This repository represents the beginning of a long-term effort. Structure, naming, scope, and behavior are all subject to change.
Nothing here should be considered complete.
omrei is a foundation project for building a PHP Subject-Matter-Expert (SME) AI model.
The goal is not to build a chatbot first.
The goal is to build trustworthy understanding of the PHP language — grounded in its specifications, history, and design decisions — and only then layer AI capabilities on top.
This repository starts with the most critical prerequisite:
A clean, auditable, AI-ready corpus of PHP RFCs.
PHP RFCs encode:
- Language evolution decisions
- Migration implications
- Design trade-offs and rejected ideas
- Behavioral edge cases not obvious from documentation alone
For an AI model to act as a true PHP SME, it must understand not just what PHP does, but why it does it.
RFCs are the canonical source of that truth.
omrei is built on a small number of non-negotiable rules:
- Extraction before inference
- Rules before AI
- Archival data must never be modified
- AI must not invent facts
- Every transformation must be auditable and reversible
AI is introduced only after deterministic extraction and curation are complete.
At present, this repository provides only three scripts.
These scripts form a deterministic corpus-generation pipeline for PHP RFCs.
There is:
- No agent loop
- No interactive UI
- No automation magic
- No opinionated summaries
This restraint is intentional.
The current pipeline consists of three explicit stages:
PHP RFC Wiki HTML
↓
01_extract_rfc_to_json.php
↓
all/*.json (archival truth)
↓
02_build_actionable_corpus.sh
↓
actionable/raw/*.json
actionable/enriched/*.json
↓
03_emit_markdown_for_ai.sh
↓
actionable/enriched/markdown/*.md
↓
AI analysis / refinement (future)
- Raw RFC HTML is extracted
- Output is stored as structured JSON
- No interpretation or enrichment
- This data is immutable
- RFCs are reorganized into developer-relevant forms
- Still deterministic
- Still reversible
- No inference
- Markdown is emitted specifically for AI consumption
- This is the boundary where AI may eventually be applied
- Upstream data remains untouched
- Not an AI assistant
- Not a CLI tool for end users
- Not a TUI application
- Not a finished pipeline
Those will come later — only after the foundation is solid.
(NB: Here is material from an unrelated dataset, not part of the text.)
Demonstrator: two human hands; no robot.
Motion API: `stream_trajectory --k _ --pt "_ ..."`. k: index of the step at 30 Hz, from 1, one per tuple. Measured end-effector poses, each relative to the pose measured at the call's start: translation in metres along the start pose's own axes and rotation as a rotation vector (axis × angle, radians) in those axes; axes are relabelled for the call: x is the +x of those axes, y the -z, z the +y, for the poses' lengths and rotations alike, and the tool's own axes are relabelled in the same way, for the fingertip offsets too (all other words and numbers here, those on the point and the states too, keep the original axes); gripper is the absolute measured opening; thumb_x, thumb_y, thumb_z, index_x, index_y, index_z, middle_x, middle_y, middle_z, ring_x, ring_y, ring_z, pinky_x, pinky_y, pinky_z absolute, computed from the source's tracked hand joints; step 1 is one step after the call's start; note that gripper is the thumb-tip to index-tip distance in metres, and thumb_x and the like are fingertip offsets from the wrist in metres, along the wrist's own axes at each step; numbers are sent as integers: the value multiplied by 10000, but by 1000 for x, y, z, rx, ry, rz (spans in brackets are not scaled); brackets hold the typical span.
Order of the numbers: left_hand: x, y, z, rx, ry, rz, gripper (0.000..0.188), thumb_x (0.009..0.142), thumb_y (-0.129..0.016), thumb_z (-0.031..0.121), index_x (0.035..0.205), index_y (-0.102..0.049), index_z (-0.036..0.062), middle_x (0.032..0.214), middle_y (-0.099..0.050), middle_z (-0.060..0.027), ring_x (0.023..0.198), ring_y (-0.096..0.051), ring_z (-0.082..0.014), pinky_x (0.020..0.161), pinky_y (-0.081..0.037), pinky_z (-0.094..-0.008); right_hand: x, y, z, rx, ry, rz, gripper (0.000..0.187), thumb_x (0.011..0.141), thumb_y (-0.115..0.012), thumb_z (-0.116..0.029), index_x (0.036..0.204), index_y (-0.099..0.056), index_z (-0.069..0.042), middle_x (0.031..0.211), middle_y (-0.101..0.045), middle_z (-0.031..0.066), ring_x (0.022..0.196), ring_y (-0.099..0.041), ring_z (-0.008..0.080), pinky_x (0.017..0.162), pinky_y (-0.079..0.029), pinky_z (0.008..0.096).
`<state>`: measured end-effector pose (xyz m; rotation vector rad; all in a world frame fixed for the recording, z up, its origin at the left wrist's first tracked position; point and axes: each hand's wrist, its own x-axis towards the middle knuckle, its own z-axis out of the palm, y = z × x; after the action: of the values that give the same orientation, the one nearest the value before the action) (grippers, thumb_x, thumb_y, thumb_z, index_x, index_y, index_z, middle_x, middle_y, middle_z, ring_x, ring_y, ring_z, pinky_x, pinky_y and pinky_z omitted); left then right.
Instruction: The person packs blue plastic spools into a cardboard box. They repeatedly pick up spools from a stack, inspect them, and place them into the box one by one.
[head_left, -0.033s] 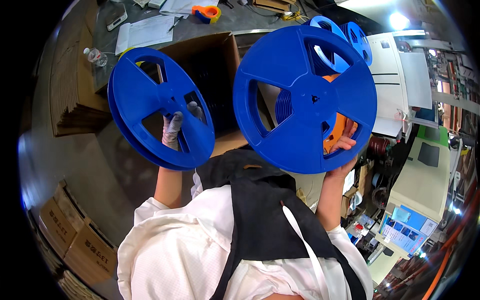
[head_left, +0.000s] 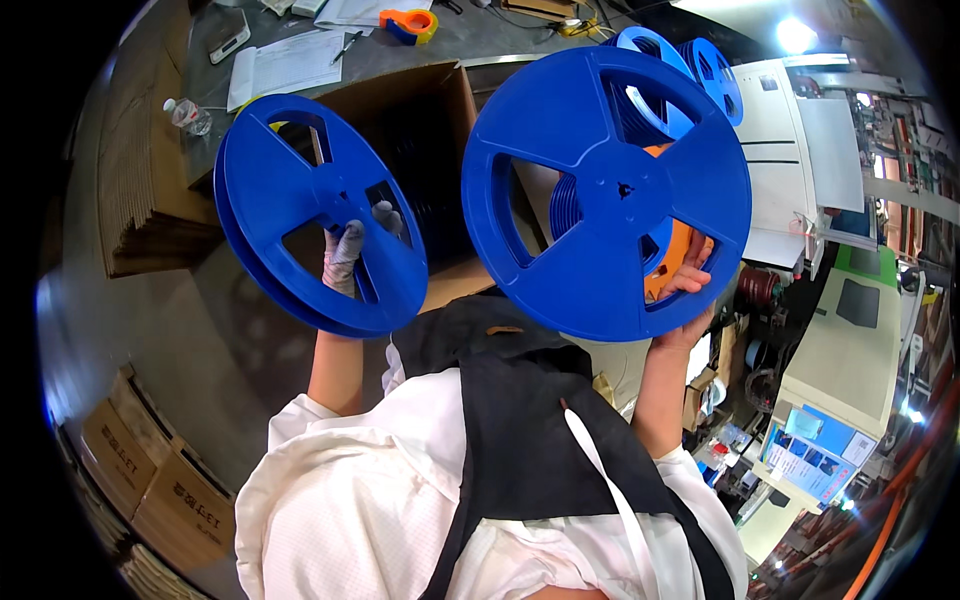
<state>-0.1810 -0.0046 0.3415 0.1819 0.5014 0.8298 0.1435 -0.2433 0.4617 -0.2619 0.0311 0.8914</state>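
I hold up a large blue plastic reel in each hand. The left reel point(head_left: 290, 220) is tilted, so both its flanges show. My left hand point(head_left: 343, 262), in a thin pale glove, is closed on it, its fingers showing through the cut-outs near the hub. The right reel point(head_left: 560, 120) faces me almost flat. At its lower right window, the fingers of my right hand point(head_left: 688, 278) curl round the flange; the palm is partly hidden. Between and behind the reels stands an open cardboard box point(head_left: 458, 115) with a dark interior. Through the right reel's windows show more stacked blue reels point(head_left: 567, 212) and an orange surface point(head_left: 676, 258).
More blue reels point(head_left: 712, 82) stand at the back right. On the grey table point(head_left: 285, 28) lie papers point(head_left: 285, 68), a tape dispenser point(head_left: 408, 26) and a small bottle point(head_left: 188, 116). Flattened cardboard point(head_left: 140, 180) is stacked at left, cartons point(head_left: 180, 500) lower left. Machines point(head_left: 840, 350) line the right.
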Motion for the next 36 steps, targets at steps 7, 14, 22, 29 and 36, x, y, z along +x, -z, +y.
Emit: stream_trajectory --k 7,14,22,29,36 --pt "15 2 -26 486 -65 240 497 861 -677 30 1309 -497 144 996 -639 -56 907 -625 -154 851 -520 -308 4 -21 30 -309 74 29 469 962 -488 -124 1408 -400 -9 1327 -552 118 938 -606 190 792 -512 311" --pt "15 -66 -93 752 -82 -170 892 837 -689 91 1518 -119 173 1376 -471 -171 1173 -536 -269 974 -467 -372 -26 -50 133 -1235 99 -245 490 975 -542 -282 1303 -476 76 1243 -570 208 1044 -613 269 901 -508 379" --pt "-9 -62 -38 9 251 -217 570 832 -679 219 1337 -461 67 1206 -579 -123 1154 -555 -271 1023 -454 -405 -13 -67 78 -1329 358 -68 603 973 -487 -466 1298 -477 42 1417 -442 207 993 -669 293 825 -556 338" --pt "-32 -35 -7 -89 86 -232 691 854 -669 352 1381 -401 -5 1310 -529 -171 1257 -493 -323 1088 -391 -436 -16 -42 10 -781 291 110 516 980 -527 -353 1353 -463 -3 1468 -403 101 819 -518 105 661 -468 196" --pt "-25 -14 -1 -124 86 -248 776 823 -698 425 1395 -374 13 1306 -525 -123 1315 -422 -315 1137 -328 -458 -11 -30 4 -432 135 67 483 971 -558 -285 1332 -485 28 1511 -336 123 806 -579 112 622 -497 202"
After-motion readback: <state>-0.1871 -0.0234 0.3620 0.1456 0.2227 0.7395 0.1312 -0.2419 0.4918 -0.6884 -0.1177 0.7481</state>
Future development will expand omrei along two paths:
A guided terminal interface that:
- Walks users through corpus ingestion
- Explains each transformation step
- Allows inspection, validation, and correction
- Makes the system understandable, not opaque
The wizard teaches before it automates.
For advanced users who want direct control:
- RFC normalization
- Schema inspection
- Diffing and comparison
- Consistency checks
- Targeted extraction
The TUI explains. The CLI scales.
omrei is a constructed name derived from Japanese concepts:
- om — from onmyō (陰陽): hidden balance, internal structure
- rei — from rei (霊): spirit, essence, animating presence
Together, omrei means:
The animating spirit of hidden systems.
- Local-first
- Transparent transformations
- No silent automation
- No unverifiable inference
- Respect for historical truth
- Build understanding before abstraction
omrei does not attempt to replace developers.
It exists to help them see clearly.
This repository is intentionally small.
Every layer added must earn its place.
If you are reading this at the beginning, you are early.